Metagenomic Classification¶
BugSeq outputs metagenomic classification from up to three different algorithms, depending on input data. Below, we detail the output files and link to each
BugSplit¶
BugSplit performs especially well on large datasets that can be assembled into contiguous genomes, but also performs well on fragmented assemblies.
Citation¶
Chandrakumar et al. BugSplit enables genome-resolved metagenomics through highly accurate taxonomic binning of metagenomic assemblies. Communications Biology (2022).
Original BugSeq¶
Our original algorithm for nanopore metagenomic data, the Original BugSeq algorithm aligns reads to a reference database and refines alignment using a Bayesian statistical framework. The Original BugSeq algorithm performs especially well when there are fewer reads in the input data such that they cannot be assembled.
Citation¶
Fan, Huang & Chorlton.
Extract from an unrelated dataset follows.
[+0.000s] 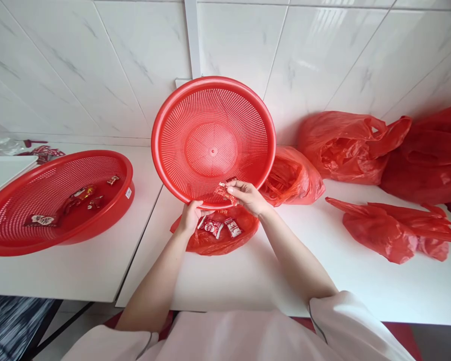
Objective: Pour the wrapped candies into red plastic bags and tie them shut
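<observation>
The left hand (191,218) grips the tilted basket (212,143) by its lower rim, above an open bag (214,246) (packets (212,228) show inside), while the right hand (248,197) pinches crinkled wrappers (223,191) at the basket's mouth.

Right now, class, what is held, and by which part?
Left fingers hold a round red plastic basket by its lower rim; right fingers pinch at least one small red wrapped packet, exact spot unclear.
</observation>
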A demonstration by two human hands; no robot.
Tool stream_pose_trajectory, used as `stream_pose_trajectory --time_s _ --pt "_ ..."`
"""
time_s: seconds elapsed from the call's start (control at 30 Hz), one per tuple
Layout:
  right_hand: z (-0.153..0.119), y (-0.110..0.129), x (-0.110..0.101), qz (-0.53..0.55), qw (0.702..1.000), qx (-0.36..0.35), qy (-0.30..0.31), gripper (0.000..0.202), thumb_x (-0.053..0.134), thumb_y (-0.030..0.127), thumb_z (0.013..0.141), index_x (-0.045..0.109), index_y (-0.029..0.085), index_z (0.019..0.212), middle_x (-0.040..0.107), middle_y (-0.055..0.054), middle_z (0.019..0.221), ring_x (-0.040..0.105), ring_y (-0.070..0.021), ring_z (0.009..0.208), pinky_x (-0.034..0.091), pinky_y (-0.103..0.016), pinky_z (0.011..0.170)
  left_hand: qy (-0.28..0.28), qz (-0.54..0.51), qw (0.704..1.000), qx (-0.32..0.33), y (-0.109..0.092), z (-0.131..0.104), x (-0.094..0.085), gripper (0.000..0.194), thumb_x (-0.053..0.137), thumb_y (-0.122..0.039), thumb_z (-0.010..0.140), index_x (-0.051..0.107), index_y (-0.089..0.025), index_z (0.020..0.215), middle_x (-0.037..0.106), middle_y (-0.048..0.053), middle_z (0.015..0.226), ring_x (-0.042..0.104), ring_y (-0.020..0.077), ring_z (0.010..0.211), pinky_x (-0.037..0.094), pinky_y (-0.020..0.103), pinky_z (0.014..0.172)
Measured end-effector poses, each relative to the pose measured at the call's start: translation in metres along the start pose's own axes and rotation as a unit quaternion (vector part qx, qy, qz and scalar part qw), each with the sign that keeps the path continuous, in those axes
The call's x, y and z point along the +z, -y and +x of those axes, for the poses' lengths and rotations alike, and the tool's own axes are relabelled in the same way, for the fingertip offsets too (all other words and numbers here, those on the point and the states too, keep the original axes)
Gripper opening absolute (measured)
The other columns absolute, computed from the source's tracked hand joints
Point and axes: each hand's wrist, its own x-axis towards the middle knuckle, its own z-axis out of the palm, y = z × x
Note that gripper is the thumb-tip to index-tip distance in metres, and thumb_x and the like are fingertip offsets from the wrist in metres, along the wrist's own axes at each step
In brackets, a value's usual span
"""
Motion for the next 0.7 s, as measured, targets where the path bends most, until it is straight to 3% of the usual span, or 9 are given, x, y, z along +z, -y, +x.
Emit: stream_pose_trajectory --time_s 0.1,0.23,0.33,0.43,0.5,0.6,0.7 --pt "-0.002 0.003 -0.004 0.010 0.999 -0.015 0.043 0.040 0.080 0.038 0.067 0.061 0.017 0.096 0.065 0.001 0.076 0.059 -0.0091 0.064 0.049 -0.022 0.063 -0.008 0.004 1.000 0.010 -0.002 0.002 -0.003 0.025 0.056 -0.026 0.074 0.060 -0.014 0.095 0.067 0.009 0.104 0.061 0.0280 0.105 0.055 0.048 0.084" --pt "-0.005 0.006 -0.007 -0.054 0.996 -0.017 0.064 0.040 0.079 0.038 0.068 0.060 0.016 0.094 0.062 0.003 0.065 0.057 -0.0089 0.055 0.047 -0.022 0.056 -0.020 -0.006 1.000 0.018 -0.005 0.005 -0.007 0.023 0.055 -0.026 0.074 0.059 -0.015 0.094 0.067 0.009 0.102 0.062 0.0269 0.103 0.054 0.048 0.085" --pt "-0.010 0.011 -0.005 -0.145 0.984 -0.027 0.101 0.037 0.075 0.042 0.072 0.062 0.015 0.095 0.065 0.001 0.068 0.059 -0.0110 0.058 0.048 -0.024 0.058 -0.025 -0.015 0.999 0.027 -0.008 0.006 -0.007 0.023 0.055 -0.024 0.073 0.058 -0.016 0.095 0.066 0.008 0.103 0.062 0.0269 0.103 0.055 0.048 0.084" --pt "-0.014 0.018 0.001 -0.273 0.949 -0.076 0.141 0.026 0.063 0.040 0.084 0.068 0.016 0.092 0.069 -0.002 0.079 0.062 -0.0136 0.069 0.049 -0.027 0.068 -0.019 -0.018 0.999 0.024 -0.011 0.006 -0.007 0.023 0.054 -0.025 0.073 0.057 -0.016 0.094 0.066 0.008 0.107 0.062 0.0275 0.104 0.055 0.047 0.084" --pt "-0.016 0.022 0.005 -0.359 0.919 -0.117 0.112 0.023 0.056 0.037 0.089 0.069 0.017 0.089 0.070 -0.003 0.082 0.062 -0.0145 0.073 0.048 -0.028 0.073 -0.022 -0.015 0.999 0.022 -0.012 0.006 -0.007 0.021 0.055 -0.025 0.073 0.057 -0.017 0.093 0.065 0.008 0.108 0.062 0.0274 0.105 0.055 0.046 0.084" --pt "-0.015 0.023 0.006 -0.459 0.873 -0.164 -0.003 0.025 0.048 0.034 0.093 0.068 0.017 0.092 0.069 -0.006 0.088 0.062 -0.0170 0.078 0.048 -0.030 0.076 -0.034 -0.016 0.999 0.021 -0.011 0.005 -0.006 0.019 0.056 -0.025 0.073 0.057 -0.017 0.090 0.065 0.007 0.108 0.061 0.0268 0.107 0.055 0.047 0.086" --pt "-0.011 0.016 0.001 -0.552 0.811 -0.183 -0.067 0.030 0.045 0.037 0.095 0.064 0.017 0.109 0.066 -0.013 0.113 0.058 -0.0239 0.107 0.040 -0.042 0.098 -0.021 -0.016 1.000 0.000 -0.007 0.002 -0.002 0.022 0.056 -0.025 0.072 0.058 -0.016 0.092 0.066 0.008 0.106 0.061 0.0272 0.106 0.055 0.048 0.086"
BugSeq: a highly accurate cloud platform for long-read metagenomic analyses. BMC Bioinformatics (2021).
BugSeq 16S¶
This algorithm is designed for noisy nanopore 16S sequencing data. Reads are clustered, sequencing errors corrected, and amplicon sequencing variants classified with QIIME2’s feature classifier.
Citation¶
Jung & Chorlton. BugSeq 16S: NanoCLUST with Improved Consensus Sequence Classification. bioRxiv (2021).